Já fazia mais de um mês que eles estavam no hospital. Uma noite, por volta das duas da madrugada, ele acordou com Marquinhos passando as mãos no rosto dele e tocando seus olhos como se estivesse fazendo uma prece. Perguntou-lhe o que estava acontecendo. Marquinhos lhe disse que, pela manhã, iria embora. Mas que ele não se preocupasse, porque também logo estaria curado e voltaria para casa, para viver uma vida normal. Sua voz revelava alguma tristeza. Luisinho imaginou que essa tristeza vinha do fato de que eles não iam se ver mais. Luisinho também ficou meio triste, pois estava perdendo o amigo, aquele que fora os seus olhos e seu contato com o mundo. Mas logo se recuperou pensando que, se o amigo estava tendo alta, era porque ele estava curado. E ele estava se sentindo muito bem. Logo voltaria para casa. Trocaram endereços e prometeram se encontrar mais tarde, quando Luisinho também tivesse alta.
Naquela noite, Luizinho dormiu bem. E pela manhã acordou se sentindo melhor ainda. O médico já havia notado que, desde que ele recebera a companhia de Marquinhos, tinha apresentado uma sensível melhora. As feridas do seu corpo estavam quase cicatrizadas, a visão estava voltando, o quadro geral dele era bastante animador.
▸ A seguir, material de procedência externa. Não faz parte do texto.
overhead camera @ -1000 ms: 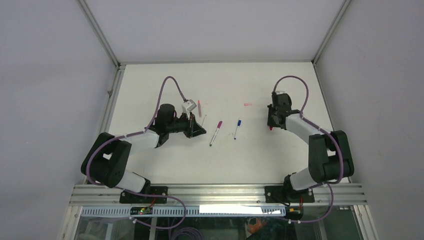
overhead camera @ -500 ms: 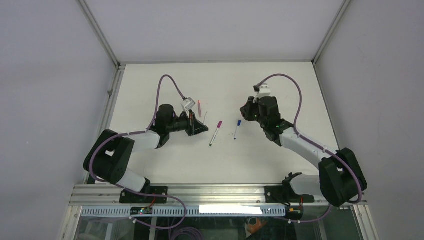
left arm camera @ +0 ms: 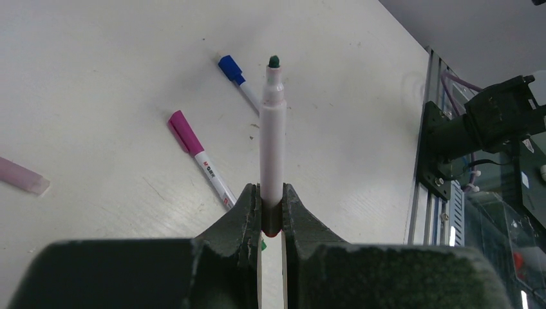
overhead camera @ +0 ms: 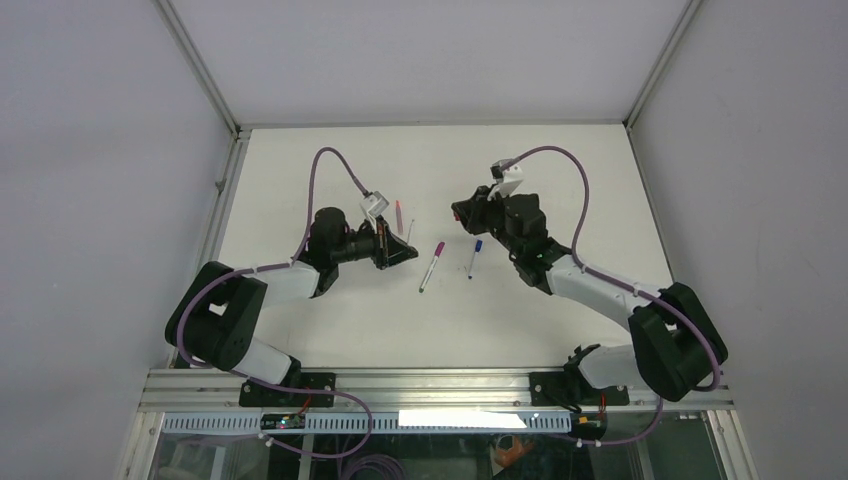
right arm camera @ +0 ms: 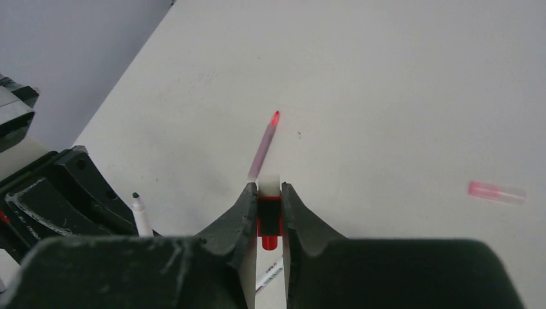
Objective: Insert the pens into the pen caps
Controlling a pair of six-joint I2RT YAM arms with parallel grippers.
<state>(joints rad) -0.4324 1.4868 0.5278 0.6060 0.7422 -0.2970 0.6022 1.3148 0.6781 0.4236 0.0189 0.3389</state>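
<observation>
Magenta-capped pen (overhead camera: pixel 430 267) and blue-capped pen (overhead camera: pixel 474 260) lie between the arms (overhead camera: pixel 600 285).

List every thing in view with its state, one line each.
green-tipped pen, uncapped, gripped near its rear end
left hand, shut on the green-tipped pen
red cap, off any pen, pinched between fingers
right hand, shut on the red cap
magenta-capped pen, capped, lying flat on the table
blue-capped pen, capped, lying flat
pinkish pen, red tip bare, lying flat
pale pink cap, loose, lying alone
</observation>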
No dia seguinte ele também teve alta. E naquele mesmo dia pediu ao pai que o levasse para visitar Marquinhos. Estava ansioso para encontrar o amigo.
Os pais de Marquinhos o receberam muito bem. Mas pareciam estar muito tristes. Luisinho então contou-lhes como o amigo tinha sido o responsável pela sua melhora no hospital, descrevendo o mundo que havia lá fora e falando das coisas que via. E como fora a última conversa que eles tiveram ás duas horas da madrugada da noite anterior, quando Marquinhios disse, que pela manhã, iria embora.
Os pais de Marquinhos estavam ouvindo tudo aquilo sem dizer uma única palavra. Pareciam estupefatos. Apenas suas bocas e seus olhos iam mostrando cada vez mais espanto á medida que Luisinho ia contando todas essas coisas.
– Pare com isso – gritaram, de repente. – Isso não é possível – disseram eles – rompendo, finalmente, numa explosão de lágrimas. – Marquinhos era cego de nascença e morreu há mais de duas semanas!